The Impact of Workforce Aging on European Productivity report, back in 2016 the IMF pointed to

Italy, along with Greece, as the country most exposed to productivity losses precisely because its

workforce is aging. 


Today there is an urgent need to think about reskilling pathways for millions of people who will

need to update their skills to be able to access new tasks related to Industry 4.0 and future

technological developments.


The Italian case is characterized by the mismatch between supply and demand -- among the

largest in the OSCE-- due to the lack of alignment between the schooling system and the labor

market. Furthermore, training of the job and continuous education are rare: the incidence of

training on the total number of workers does not reach 10% vs a 20% European average. That is

why this Italian government initiative is particularly relevant. But Italy is certainly not the only

country facing this situation.


A recent report by the World Economic Forum has indicated reskilling as the central theme of the

coming years.
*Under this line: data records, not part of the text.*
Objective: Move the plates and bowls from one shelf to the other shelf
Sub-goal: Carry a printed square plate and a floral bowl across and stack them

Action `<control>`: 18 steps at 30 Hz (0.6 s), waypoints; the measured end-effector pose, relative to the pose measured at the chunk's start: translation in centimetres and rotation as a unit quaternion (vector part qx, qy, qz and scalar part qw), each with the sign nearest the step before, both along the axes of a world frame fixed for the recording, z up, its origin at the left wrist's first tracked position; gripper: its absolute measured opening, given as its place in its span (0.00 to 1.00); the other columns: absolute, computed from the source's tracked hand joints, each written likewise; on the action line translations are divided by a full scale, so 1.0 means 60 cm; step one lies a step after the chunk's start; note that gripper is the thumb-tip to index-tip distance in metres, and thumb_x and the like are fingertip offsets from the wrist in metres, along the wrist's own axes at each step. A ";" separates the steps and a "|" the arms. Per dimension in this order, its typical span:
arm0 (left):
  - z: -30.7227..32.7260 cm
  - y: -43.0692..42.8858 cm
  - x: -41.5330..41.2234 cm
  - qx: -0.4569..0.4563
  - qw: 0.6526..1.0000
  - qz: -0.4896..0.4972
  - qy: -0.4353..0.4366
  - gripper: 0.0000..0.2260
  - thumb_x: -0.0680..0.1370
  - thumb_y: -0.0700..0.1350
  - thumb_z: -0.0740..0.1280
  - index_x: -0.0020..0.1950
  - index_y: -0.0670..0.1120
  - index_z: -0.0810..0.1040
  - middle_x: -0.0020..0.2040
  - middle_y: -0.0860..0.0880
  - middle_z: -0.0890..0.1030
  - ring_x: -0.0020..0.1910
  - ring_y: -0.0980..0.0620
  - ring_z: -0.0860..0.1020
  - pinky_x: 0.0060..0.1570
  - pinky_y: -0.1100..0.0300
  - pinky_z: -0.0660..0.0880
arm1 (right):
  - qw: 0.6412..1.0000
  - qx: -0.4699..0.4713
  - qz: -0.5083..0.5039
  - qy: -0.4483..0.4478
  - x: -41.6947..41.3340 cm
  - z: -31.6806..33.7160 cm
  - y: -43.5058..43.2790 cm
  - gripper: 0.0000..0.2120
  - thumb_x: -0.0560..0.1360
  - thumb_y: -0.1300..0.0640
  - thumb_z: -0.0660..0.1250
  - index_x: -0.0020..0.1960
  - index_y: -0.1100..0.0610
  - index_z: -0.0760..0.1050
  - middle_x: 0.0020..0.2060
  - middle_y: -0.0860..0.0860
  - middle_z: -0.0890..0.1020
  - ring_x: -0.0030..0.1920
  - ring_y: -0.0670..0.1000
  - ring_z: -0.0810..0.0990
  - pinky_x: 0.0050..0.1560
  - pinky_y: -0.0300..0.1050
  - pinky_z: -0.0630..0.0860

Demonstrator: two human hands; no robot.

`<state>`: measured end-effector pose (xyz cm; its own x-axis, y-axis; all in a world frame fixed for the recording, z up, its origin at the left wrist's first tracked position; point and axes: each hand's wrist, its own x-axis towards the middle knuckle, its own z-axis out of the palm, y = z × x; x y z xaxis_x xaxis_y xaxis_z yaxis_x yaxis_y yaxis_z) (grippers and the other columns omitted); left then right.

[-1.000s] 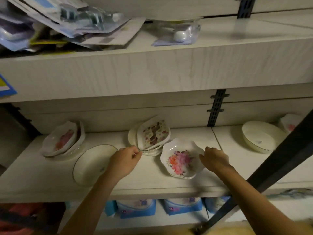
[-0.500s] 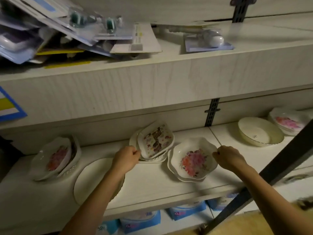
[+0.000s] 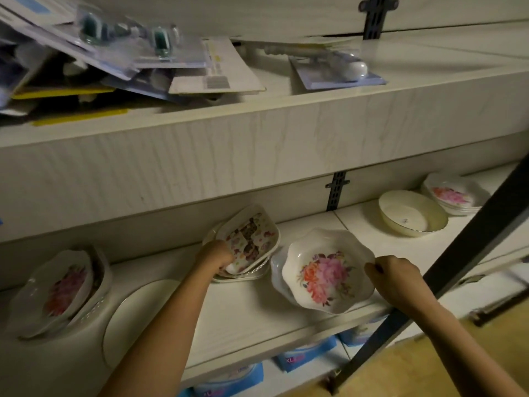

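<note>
On the middle shelf [image 3: 246, 308] my left hand [image 3: 217, 255] grips the left edge of a squarish patterned dish [image 3: 252, 239] that tilts up off a small stack of plates. My right hand [image 3: 389, 275] pinches the right rim of a scalloped flowered bowl [image 3: 326, 270], which is tipped up above another bowl beneath it. A plain white plate [image 3: 128, 316] lies left of my left arm. Flowered bowls [image 3: 60, 290] lean at the far left. On the right section sit a cream bowl [image 3: 409, 213] and a stack of flowered bowls [image 3: 452, 194].
The upper shelf [image 3: 257, 130] overhangs close above, piled with blister packs [image 3: 128, 58] and a white packaged item [image 3: 340, 71]. A dark diagonal bar [image 3: 458, 267] crosses in front at right. Blue packages [image 3: 303, 356] sit on the shelf below.
Both hands have closed on their dishes and lifted them: the patterned dish tilts up on the left, the flowered bowl is raised and tipped on the right. The view has shifted right.
</note>
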<state>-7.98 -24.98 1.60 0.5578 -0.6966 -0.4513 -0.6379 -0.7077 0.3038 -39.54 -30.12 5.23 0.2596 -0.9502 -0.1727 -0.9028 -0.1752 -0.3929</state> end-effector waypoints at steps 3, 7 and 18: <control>0.001 -0.001 0.001 0.001 1.000 0.010 0.003 0.14 0.74 0.42 0.64 0.57 0.38 0.76 0.52 0.39 0.83 0.51 0.43 0.82 0.42 0.57 0.76 | 1.000 0.006 -0.017 -0.010 -0.006 -0.001 0.004 0.13 0.79 0.54 0.57 0.43 0.58 0.77 0.38 0.53 0.80 0.36 0.49 0.77 0.33 0.38 0.69; 0.006 0.005 0.005 -0.023 1.000 0.018 0.004 0.14 0.72 0.43 0.66 0.56 0.38 0.77 0.51 0.37 0.82 0.51 0.40 0.81 0.39 0.54 0.75 | 1.000 -0.003 -0.019 -0.018 -0.009 0.000 0.009 0.13 0.79 0.54 0.58 0.43 0.58 0.77 0.37 0.54 0.80 0.36 0.50 0.78 0.33 0.38 0.69; 0.035 0.033 0.011 -0.164 0.978 0.080 0.099 0.17 0.74 0.38 0.61 0.23 0.41 0.71 0.11 0.50 0.70 0.10 0.59 0.64 0.21 0.64 0.64 | 0.999 -0.001 -0.030 -0.030 -0.001 0.007 0.033 0.13 0.79 0.54 0.58 0.44 0.60 0.78 0.36 0.53 0.79 0.34 0.49 0.76 0.32 0.38 0.71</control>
<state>-7.30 -23.02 3.72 0.5953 -0.7330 -0.3292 -0.4324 -0.6375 0.6377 -39.57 -28.16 5.66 0.2119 -0.9647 -0.1563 -0.8868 -0.1226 -0.4455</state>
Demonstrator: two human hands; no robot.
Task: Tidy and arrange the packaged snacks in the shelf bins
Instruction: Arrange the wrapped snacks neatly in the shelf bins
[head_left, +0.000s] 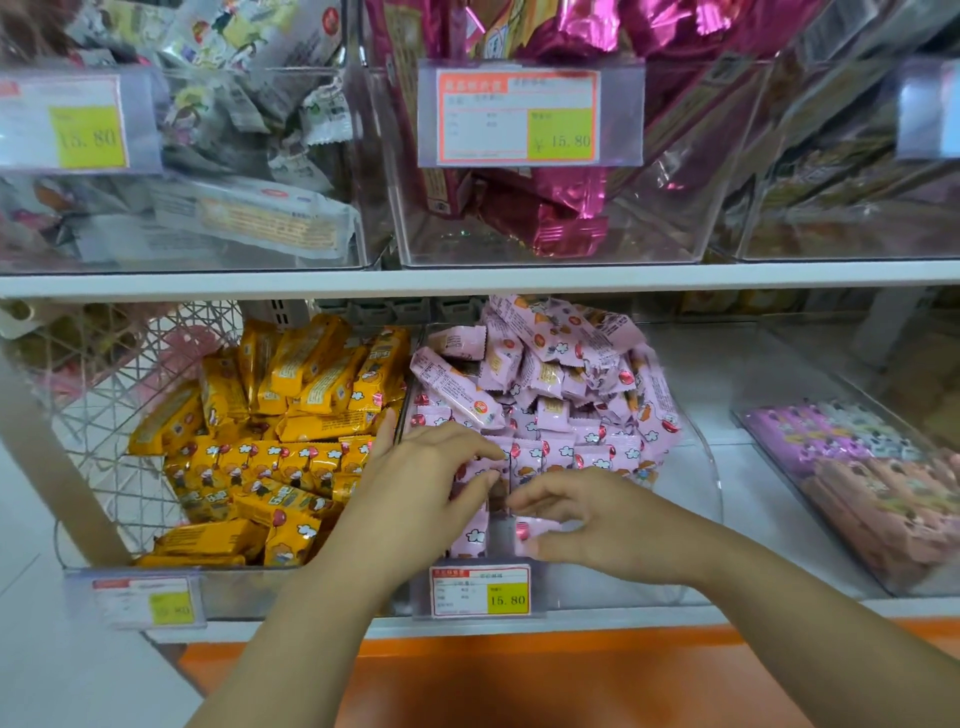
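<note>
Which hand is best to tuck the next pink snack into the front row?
The right hand, probably: it pinches a pink packet beside the row's empty spot. The left hand rests on the standing packets.

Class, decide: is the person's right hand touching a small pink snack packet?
Touching. The head view shows the right hand pinching the small pink snack packet, thumb below and fingers curled over it.
</note>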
In the U.S. alone, for example, reskilling will involve an expenditure of more than

$34 billion, largely funded by the state.

 

In the next ten years or so, according to many studies, as many as 375 million workers, or about

14 percent of the global workforce, may need to change jobs, due to the impact that digitization,

automation and advances in artificial intelligence are already having on productivity today and

soon on that of services. The scale of the phenomenon is similar to the massive societal changes

occurred during the first industrial revolution. Today will swifter and socially more disruptive.

The European Union has announced the world's first law to regulate AI by 2023, in an effort to

avoid an impact that could jeopardize the stability of democracies.


While this will be a challenging endeavor due to the societal implications and the landscape of Italy’s industry – dominated by small and micro enterprises—it does represent an opportunity to attract back to Italy and to retain young talents. Brain drain is Italy’s Achille’s hill. Top graduates tend to migrate abroad due to both better salaries and professional growth opportunities. This Teutonic shift about to occur in the labor market should push companies, especially larger and those active in foreign markets, to speak up and propose attractive yet pragmatic solutions to achieve this goal. The time is ripe for enhanced public-private partnerships where companies must find an innovativeprocess to transfer know-how to policy makers.